- Your instructions: Copy the listing below line for line, starting at its first line and ending with the line that has "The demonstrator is" in it. Add nothing.

- Collected data:
--------------------------------------------------

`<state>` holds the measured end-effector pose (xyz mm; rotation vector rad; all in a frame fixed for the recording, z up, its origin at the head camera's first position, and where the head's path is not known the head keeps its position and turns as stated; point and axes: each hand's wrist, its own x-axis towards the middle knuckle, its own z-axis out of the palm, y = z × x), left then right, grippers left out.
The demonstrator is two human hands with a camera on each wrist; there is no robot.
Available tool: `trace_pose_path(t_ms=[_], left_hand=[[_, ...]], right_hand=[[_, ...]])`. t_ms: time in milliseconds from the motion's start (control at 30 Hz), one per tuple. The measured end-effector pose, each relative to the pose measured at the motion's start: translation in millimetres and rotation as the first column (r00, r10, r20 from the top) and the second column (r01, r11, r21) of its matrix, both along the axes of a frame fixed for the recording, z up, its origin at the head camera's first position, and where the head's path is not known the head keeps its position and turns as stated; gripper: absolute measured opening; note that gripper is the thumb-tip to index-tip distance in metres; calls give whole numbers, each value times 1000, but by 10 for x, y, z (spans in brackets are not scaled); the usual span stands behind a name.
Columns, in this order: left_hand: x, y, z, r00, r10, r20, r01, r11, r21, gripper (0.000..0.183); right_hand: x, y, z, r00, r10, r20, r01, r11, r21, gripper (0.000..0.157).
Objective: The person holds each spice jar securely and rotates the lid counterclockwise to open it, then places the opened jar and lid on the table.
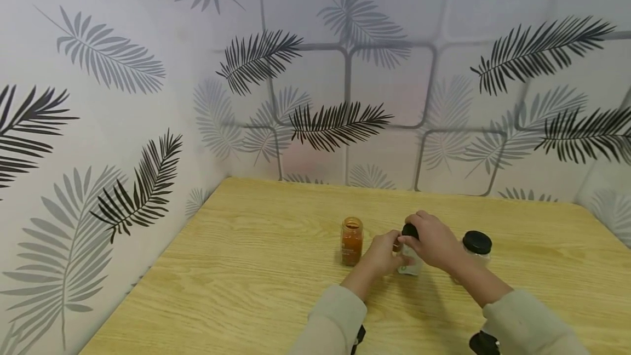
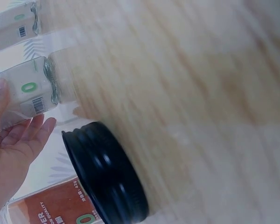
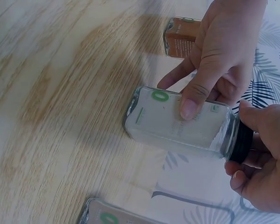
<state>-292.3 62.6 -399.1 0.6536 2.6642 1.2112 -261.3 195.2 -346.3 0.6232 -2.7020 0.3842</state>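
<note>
My left hand (image 1: 379, 256) grips a square glass spice jar (image 3: 163, 119) with whitish contents and a green mark, its thumb along one side and fingers behind. At the top of this jar, my right hand (image 1: 436, 241) pinches its black lid (image 3: 244, 141) between thumb and fingers. The lid sits on the jar's mouth; whether it is screwed tight I cannot tell. To the left stands an uncovered jar of orange-red powder (image 1: 351, 245). A loose black lid (image 2: 107, 172) lies on the table by it in the left wrist view.
Right of my hands is another glass jar with a black lid (image 1: 477, 242), partly covered by my right forearm. The wood-grain table (image 1: 236, 267) meets a leaf-patterned wall (image 1: 315, 70) at its back and left.
</note>
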Motion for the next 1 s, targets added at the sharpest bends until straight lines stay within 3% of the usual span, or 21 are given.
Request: trace_pose_path(t_ms=[433,733,1000], left_hand=[[-2,-6,0,1000,-12,7,12,1000,21,46],[-11,-32,13,999,-25,-21,25,1000,12,38],[7,-24,0,1000,-14,-4,14,1000,22,40]], right_hand=[[-15,58,11,995,96,21,-95,995,-41,27],[-2,74,60,986,165,34,-165,986,-4,27],[11,98,-5,993,111,46,-109,993,-44,37]])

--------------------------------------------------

- Solution to the exercise:
`<state>` holds the measured end-effector pose (xyz mm; rotation vector rad; all in a frame fixed for the recording, z up, its origin at the head camera's first position, and where the head's path is not known the head keeps its position and turns as stated; point and axes: each hand's wrist, its own x-axis towards the middle knuckle, its own z-axis out of the palm, y = z × x), left then right, grippers left out.
The demonstrator is two human hands with a camera on each wrist; there is no robot.

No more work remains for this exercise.